A few dozen people argued with police who turned them away from the first of a series of bridges leading to the island chain.

“I would expect that the Keys are not fit for re-entry for regular citizenry for weeks,” Tom Bossert, a homeland security advisor to U.S. President Donald Trump, told a White House news briefing.

BILLIONS IN DAMAGE

Irma’s arrival in Florida came about two weeks after Hurricane Harvey claimed about 60 lives and caused property damage estimates as high as $180 billion after pummeling the Gulf Coasts of Texas and Louisiana with heavy rains and severe flooding.

Insured property losses in Florida from Irma are expected to run from $20 billion to $40 billion, catastrophe modeling firm AIR Worldwide estimated.

That tally, lower than earlier forecasts of up to $50 billion in insured losses, helped spur a relief rally on Wall Street as fears eased that Irma would cut into U.S. economic growth.

As shelters began to empty on Monday, some 7,000 people filed out of Germain Arena in Estero, south of Fort Myers.

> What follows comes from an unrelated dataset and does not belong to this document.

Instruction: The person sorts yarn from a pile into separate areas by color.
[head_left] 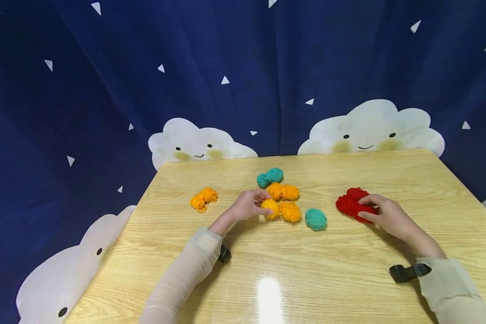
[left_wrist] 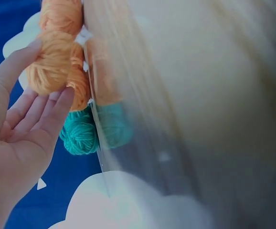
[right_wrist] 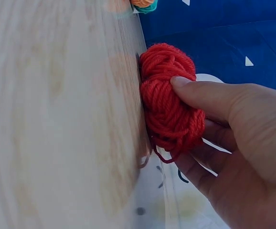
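My left hand (head_left: 248,205) pinches one end of an orange yarn skein (head_left: 290,212), thumb on one side and fingers on the other. In the left wrist view the held lobe (left_wrist: 51,67) looks paler than the rest. Behind it lie a second orange skein (head_left: 284,192) and a teal skein (head_left: 270,177). At the right, my right hand (head_left: 390,218) grips a red yarn skein (head_left: 350,207), thumb on top; a second red bundle (head_left: 357,193) shows just behind. A loose strand hangs from the red skein (right_wrist: 169,102) in the right wrist view.
A teal yarn ball (head_left: 316,219) lies between the two hands, right of the held orange skein. Another orange skein (head_left: 204,199) sits apart at the left. The wooden table (head_left: 308,279) ends at a dark blue curtain (head_left: 235,54) with white clouds.
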Demonstrator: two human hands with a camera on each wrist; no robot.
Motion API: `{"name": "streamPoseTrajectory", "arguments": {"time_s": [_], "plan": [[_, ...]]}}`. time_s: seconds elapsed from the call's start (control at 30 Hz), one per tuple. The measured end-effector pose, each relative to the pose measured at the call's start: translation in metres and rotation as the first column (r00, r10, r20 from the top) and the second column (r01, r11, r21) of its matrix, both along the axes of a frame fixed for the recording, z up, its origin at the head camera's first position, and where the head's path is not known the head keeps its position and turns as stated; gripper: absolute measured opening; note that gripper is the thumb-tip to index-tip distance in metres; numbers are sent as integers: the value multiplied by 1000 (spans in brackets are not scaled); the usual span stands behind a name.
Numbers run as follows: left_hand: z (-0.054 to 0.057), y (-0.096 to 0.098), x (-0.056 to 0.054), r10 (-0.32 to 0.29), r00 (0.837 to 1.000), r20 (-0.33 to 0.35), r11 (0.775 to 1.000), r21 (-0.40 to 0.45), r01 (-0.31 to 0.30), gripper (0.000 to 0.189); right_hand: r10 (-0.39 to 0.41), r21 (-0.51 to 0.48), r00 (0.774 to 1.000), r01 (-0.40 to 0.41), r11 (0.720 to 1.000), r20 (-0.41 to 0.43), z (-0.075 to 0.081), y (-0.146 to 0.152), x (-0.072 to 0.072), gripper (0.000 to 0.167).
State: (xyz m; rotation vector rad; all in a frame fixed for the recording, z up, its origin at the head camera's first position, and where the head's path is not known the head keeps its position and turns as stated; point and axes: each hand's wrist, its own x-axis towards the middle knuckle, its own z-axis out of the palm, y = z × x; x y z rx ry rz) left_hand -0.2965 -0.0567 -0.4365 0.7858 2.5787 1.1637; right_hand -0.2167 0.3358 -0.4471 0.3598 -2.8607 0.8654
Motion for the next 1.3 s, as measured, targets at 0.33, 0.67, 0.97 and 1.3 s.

The crowd included Don Sciarretta, who rode out the storm with a 90-year-old, Elsie Johnston, who suffers from Alzheimer’s disease.

Sciarretta, 73, spent two days without sleep, holding up a slumped-over Johnston and making sure she did not fall out of her chair. He relied on other people in the shelter to bring the pair food, often after waiting in hours-long lines.

“For the next storm, I’ll go somewhere on my own like a hotel or a friend’s house,” Sciarretta said. “I’m not going through this again.”